RAEs: Relations, Attribute Entities, Entities

  • ET.Foo: denotes the set of all instances of entities with this fundamental type. The only way our program can refer to a real world entity (or a concept we choose to model this way) is via a reference. Also see: [[Entities and Concepts don't live in the CPU]]. Here comes the crux. This set / type ET.Foo actually operates at a higher semantic level. It automatically discards references. This means any z of concrete type ZefRef / EZefRef / Ref referencing an entity of this type returns true for z | is_a[ET.Foo]
  • Tuples: Suppose we have types T1, T2, T3. The composite type Tuple[T1,T2,T3] denotes the set of all lists (it could be an array or generator) of length 3 (tuple types refer to fixed length), where the first element is of type T1, the second of type T2, etc.
    Since this form of composition is very common (e.g. multi-ary function signatures), there is also a shorthand notation (T1,T2,T3).
  • RP (RelationPattern): this refers to a set of RAEs fulfilling a specific property. RP[Z, RT.Foo, ET.Bar] denotes the set of all RAEs that when substituted in at the position of Z, have exactly one relation of type RT.Foo going out to an entity of type ET.Bar. Note that Z may appear at most at one position and that the other two positions are filled in by types (sets) themselves, that prescribes what the instance needs to match on. We can of course also use aggregate types, e.g . RP[Z, RT.Foo, ET.Bar | ET.Bar]. There are different utility types available to enable composing queries.
  • HasValue
  • SameAs
  • Lists: A list can also act as a container type and is different from the Tuple type in that it does not necessarily constrain the length of its elements. List[T1] refers to the set of all lists of variable length, where each element is of type T1. This can include logic types, e.g. List[Int & Even] where Even = Is[lambda x: x%2==0].
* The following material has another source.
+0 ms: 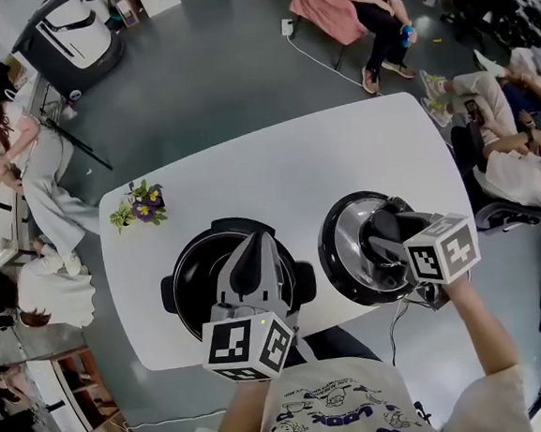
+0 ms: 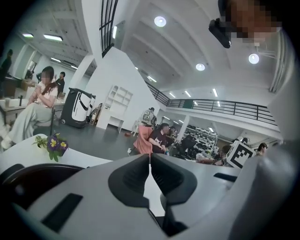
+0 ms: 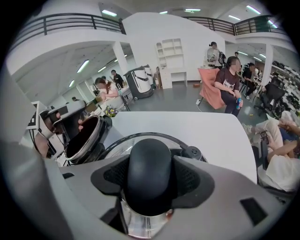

see also: Dictionary Queries in Zef

Zef Types are not Mutually Exclusive

Both Lists and Tuples are not fundamental types (both an array and a generator) qualify as a list. Take the concrete array v = [42, 'hello']. There are many sets / types that this is part of. For instance, v | is_a[T] will be true for both T = Tuple[Int, String], but also T = List[Int | String], List[String | Int | Graph] | Float, etc.
It is therefore not meaningful to ask for a value's (singular) logic type. There are infinitely many. You could however ask for a value's representation type, i.e. in which specific form is this value represented in bits. This question operates on a lower abstraction level though. When modeling our domain, we usually do not want to worry about the nitty gritty low level details of how something is represented in memory. We want to operate at the level of our domain and different parts of our code should ideally decide on the abstraction layer they operate on and try sticking to that (of course there may be legitimate exceptions, this is more a default rule of thumb).

Representation Types

These can be seen as primitive types. Any data in our system must be represented in some form. Whether it is a String, an Array or a lazy Generator. Roughly speaking, Zef's representation types boil down to what is usually understood as a type in many programming languages.
It is worth noting though that representation types themselves can serve as logic types. They denote the set of all values represented in the way they denote. e.g. Int32. The same conceptual value may be represented by different types though, e.g. 42 could be represented by a Int8, Int16, etc.
As a consequence, equality of value does not imply equality of representation type. This may seem surprising at first, but is not idiosyncratic to Zef. e.g. in Python 42 == 42.0 returns True, but type(42) == type(42.0) is False.